---------- Exercise data ----------

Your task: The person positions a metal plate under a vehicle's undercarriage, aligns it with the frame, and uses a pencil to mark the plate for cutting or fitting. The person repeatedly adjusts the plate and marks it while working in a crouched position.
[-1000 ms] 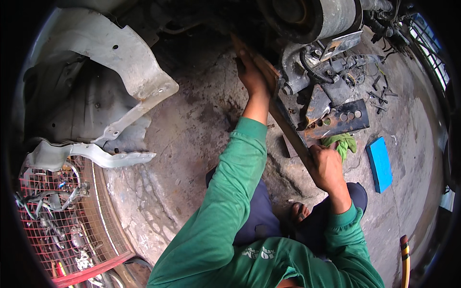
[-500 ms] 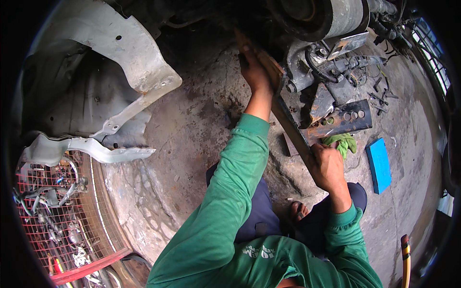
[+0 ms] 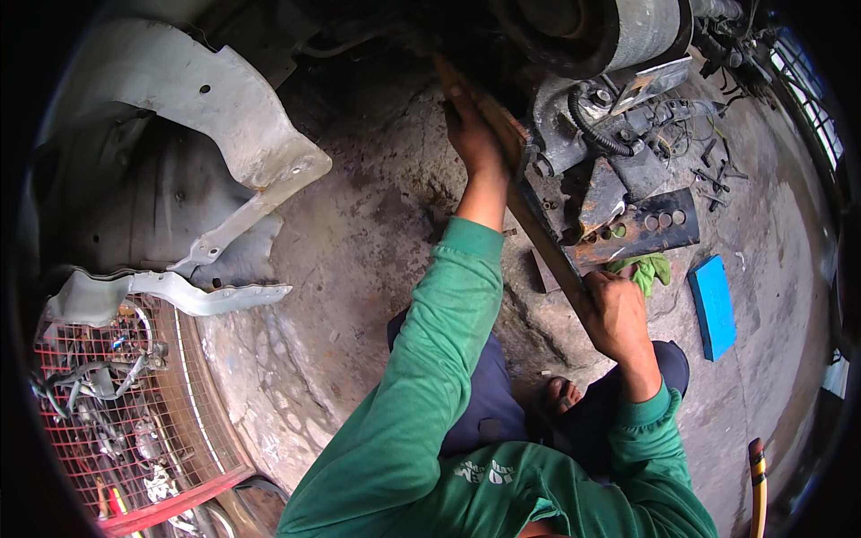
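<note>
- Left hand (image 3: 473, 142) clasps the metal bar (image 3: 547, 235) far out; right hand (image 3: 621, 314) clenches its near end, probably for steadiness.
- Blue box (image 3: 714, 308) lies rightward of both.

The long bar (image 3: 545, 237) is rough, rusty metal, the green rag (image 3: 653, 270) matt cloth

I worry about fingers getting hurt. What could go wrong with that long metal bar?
The rusty bar might scrape the left hand, which has no glove on. If the right hand slipped, the bar could perhaps drop toward the uncovered toes.
</note>
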Demonstrator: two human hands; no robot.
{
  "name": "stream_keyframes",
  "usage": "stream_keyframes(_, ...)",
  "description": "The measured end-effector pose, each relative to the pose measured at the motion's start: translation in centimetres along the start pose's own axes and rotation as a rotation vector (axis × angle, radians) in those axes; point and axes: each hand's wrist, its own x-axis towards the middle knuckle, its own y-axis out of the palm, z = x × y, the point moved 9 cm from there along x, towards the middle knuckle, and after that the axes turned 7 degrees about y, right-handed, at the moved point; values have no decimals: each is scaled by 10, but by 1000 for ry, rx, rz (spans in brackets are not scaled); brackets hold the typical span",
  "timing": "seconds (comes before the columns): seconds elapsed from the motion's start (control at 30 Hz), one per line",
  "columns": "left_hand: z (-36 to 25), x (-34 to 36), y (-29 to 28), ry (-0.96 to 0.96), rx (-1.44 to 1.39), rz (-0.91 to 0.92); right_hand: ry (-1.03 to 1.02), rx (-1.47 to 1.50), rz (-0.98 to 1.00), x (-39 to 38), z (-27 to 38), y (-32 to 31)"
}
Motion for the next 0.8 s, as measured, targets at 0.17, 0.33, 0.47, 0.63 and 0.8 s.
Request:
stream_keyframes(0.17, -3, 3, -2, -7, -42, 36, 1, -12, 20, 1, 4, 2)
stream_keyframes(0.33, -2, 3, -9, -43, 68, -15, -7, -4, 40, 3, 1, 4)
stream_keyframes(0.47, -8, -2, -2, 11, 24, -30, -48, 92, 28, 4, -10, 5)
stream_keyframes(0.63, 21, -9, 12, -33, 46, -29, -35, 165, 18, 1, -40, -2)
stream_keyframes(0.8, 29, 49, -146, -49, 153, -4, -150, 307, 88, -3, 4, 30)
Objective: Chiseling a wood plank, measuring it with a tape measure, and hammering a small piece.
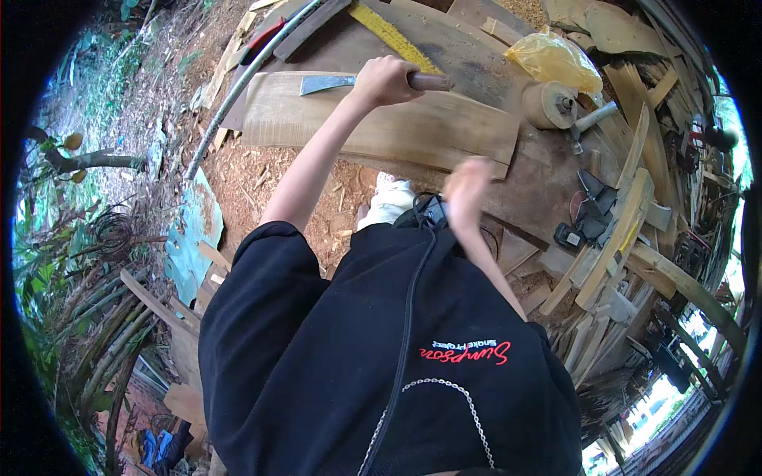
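My left hand (385, 81) is wrapped round the wooden handle of a wide chisel (327, 84), whose flat metal blade points left. The chisel is over a long, smooth wooden board (381, 127) lying across the bench before me. My right hand (468, 187) is near the board's front edge, close to my waist. Motion smears its fingers, so I cannot make out whether it holds anything.
A round wooden block (545, 105) and a yellow plastic bag (556, 62) lie right of the board. Behind it are a yellow measuring strip (390, 36) and a red-handled tool (260, 41). A black power tool (591, 210) and scrap planks (615, 246) crowd the right.
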A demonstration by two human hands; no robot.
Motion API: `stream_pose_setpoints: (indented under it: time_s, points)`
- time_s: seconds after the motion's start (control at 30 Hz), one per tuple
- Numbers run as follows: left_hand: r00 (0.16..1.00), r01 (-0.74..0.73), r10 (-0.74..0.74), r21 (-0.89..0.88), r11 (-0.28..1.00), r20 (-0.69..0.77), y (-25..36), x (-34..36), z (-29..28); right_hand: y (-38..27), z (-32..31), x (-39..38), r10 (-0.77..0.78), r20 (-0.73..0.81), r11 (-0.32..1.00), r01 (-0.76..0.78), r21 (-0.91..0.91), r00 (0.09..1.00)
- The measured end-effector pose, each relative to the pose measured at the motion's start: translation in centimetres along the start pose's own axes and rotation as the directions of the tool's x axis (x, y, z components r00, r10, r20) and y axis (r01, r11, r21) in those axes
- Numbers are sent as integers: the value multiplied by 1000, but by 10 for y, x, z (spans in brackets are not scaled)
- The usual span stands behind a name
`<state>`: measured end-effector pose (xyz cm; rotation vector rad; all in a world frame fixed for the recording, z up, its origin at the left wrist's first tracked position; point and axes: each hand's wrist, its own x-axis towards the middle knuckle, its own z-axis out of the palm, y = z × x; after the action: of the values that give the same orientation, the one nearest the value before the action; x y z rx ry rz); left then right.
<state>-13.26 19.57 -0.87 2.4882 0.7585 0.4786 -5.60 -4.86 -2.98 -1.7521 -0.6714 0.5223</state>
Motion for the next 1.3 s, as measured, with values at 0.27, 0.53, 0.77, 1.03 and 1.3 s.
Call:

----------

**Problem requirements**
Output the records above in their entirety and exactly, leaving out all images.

**Task output**
Your task: The person positions a metal plate under a vehicle's undercarriage, aligns it with the frame, and uses a pencil to mark the plate for cutting or fitting. The person repeatedly adjusts the plate and marks it while working in a crouched position.
[-1000 ms] 
[-500 ms] 
[+0 ms] 
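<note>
- Left hand (image 3: 473, 142) clasps the metal bar (image 3: 547, 235) far out; right hand (image 3: 621, 314) clenches its near end, probably for steadiness.
- Blue box (image 3: 714, 308) lies rightward of both.

The long bar (image 3: 545, 237) is rough, rusty metal, the green rag (image 3: 653, 270) matt cloth

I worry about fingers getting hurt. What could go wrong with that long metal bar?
The rusty bar might scrape the left hand, which has no glove on. If the right hand slipped, the bar could perhaps drop toward the uncovered toes.
</note>
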Demonstrator: two human hands; no robot.
{
  "name": "stream_keyframes",
  "usage": "stream_keyframes(_, ...)",
  "description": "The measured end-effector pose, each relative to the pose measured at the motion's start: translation in centimetres along the start pose's own axes and rotation as a rotation vector (axis × angle, radians) in those axes; point and axes: each hand's wrist, its own x-axis towards the middle knuckle, its own y-axis out of the palm, z = x × y, the point moved 9 cm from there along x, towards the middle knuckle, and after that the axes turned 7 degrees about y, right-handed, at the moved point; values have no decimals: each is scaled by 10, but by 1000 for ry, rx, rz (spans in brackets are not scaled); brackets hold the typical span",
  "timing": "seconds (comes before the columns): seconds elapsed from the motion's start (control at 30 Hz), one per line",
  "columns": "left_hand: z (-36 to 25), x (-34 to 36), y (-29 to 28), ry (-0.96 to 0.96), rx (-1.44 to 1.39), rz (-0.91 to 0.92); right_hand: ry (-1.03 to 1.02), rx (-1.47 to 1.50), rz (-0.98 to 1.00), x (-39 to 38), z (-27 to 38), y (-32 to 31)"
}
Motion for the next 0.8 s, as measured, targets at 0.17, 0.33, 0.47, 0.63 and 0.8 s.
Request:
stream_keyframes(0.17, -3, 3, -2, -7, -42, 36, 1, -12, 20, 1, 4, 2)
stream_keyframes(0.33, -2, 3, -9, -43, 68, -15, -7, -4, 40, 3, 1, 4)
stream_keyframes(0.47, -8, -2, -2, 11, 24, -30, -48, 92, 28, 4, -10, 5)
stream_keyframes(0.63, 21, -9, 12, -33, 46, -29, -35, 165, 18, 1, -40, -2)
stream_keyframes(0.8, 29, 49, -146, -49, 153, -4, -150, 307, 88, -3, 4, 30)
Objective: Chiseling a wood plank, measuring it with a tape measure, and hammering a small piece.
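My left hand (385, 81) is wrapped round the wooden handle of a wide chisel (327, 84), whose flat metal blade points left. The chisel is over a long, smooth wooden board (381, 127) lying across the bench before me. My right hand (468, 187) is near the board's front edge, close to my waist. Motion smears its fingers, so I cannot make out whether it holds anything.
A round wooden block (545, 105) and a yellow plastic bag (556, 62) lie right of the board. Behind it are a yellow measuring strip (390, 36) and a red-handled tool (260, 41). A black power tool (591, 210) and scrap planks (615, 246) crowd the right.
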A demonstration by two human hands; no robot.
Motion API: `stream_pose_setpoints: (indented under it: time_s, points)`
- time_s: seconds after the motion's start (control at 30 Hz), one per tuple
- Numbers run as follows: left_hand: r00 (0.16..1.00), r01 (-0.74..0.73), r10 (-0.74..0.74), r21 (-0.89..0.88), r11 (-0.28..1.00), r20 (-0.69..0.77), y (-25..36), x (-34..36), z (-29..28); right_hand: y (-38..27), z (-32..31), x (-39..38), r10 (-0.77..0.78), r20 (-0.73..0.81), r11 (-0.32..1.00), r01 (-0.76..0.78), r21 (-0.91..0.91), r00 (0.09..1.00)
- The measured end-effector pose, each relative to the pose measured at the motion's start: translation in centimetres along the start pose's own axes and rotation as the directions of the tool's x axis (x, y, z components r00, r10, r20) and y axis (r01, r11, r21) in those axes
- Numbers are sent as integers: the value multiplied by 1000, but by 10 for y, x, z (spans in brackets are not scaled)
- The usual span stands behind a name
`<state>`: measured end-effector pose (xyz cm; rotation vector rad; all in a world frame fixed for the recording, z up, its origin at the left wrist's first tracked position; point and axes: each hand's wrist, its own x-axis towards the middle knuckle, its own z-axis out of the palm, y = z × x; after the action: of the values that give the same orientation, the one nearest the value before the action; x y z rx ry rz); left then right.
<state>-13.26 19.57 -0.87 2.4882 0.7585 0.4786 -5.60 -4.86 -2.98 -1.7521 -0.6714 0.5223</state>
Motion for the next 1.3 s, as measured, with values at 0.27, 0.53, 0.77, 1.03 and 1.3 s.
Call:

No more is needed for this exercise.